Aymen Tawfeeq Abdulrahman Almoayed (Arabic: أيمن بن توفيق عبد الرحمن المؤيد; born 10 October 1982) is a Bahraini diplomat, lawyer and strategist, and was the youngest member in the Cabinet of Bahrain until the cabinet reshuffle on June 14, 2022. Almoayed was appointed as the Secretary General of the Supreme Council for Youth and Sports in the Kingdom of Bahrain on November 21, 2022.

== Early life and education ==
Almoayed was born on October 10, 1982, in Riffa, Bahrain. Almoayed graduated in 2003 with an LLB (Bachelor of Laws) from the University of Kent, United Kingdom. Thereafter in 2010 he graduated with a Master in Business Administration from the University of Cambridge - Judge Business School, United Kingdom.

== Career ==
In 2004, Almoayed founded Chambers & Guilds, which focuses on Litigation, Corporate Consultancy, and Strategic Advisory Services. In 2006, he established Insaf (formerly called Almoayed Legal Services), a Bahrain-based law firm that focuses on litigation for financial institutions such as CIM, Citibank, Unicorn Investment Bank, and the Liquidity Management Center.
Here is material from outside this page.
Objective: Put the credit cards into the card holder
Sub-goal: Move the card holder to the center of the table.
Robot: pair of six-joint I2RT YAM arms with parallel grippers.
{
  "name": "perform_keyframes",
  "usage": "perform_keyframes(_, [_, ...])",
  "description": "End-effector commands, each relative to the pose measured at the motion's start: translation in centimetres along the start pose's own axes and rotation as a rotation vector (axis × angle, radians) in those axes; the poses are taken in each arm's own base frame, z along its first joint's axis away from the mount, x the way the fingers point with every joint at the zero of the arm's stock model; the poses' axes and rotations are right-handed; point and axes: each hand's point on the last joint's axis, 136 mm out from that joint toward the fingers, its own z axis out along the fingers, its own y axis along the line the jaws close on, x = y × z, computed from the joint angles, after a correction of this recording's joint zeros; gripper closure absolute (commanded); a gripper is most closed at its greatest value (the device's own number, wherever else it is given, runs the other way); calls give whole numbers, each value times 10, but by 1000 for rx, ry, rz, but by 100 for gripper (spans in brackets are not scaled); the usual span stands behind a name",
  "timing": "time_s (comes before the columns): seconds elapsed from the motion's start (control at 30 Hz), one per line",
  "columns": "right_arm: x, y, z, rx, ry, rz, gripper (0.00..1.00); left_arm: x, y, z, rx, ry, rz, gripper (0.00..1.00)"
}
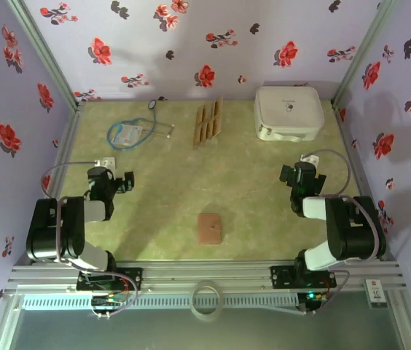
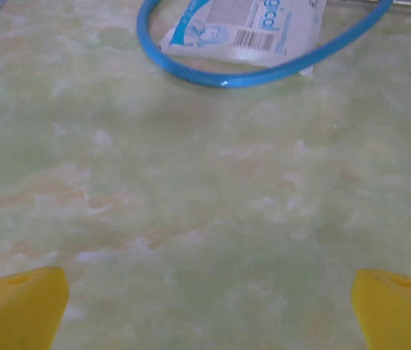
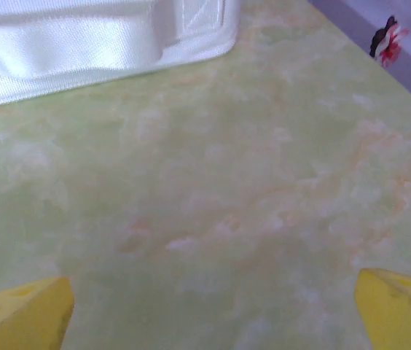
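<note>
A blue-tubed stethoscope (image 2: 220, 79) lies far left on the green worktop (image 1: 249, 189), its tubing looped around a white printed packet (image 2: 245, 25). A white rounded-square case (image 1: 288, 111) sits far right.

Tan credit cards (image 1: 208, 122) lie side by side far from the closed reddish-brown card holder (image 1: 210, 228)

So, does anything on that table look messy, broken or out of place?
Nothing looks spilled or damaged. The credit cards lie side by side at a slant near the back, apart from the closed card holder.
</note>
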Motion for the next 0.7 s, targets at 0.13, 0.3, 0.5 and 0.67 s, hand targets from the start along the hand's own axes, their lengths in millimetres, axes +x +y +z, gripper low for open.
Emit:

On November 21, 2022, he was appointed as Secretary General of the Supreme Council for Youth and Sports in the Kingdom of Bahrain after spending close to four years as Minister of Youth and Sports Affairs by a decree of King Hamad bin Isa Al Khalifa. On March 2, 2023, His Highness Shaikh Nasser bin Hamad Al Khalifa issued an edict appointing Aymen Almoayed as Board Chairman of the Arab Shipbuilding and Repair Yard Company (ASRY).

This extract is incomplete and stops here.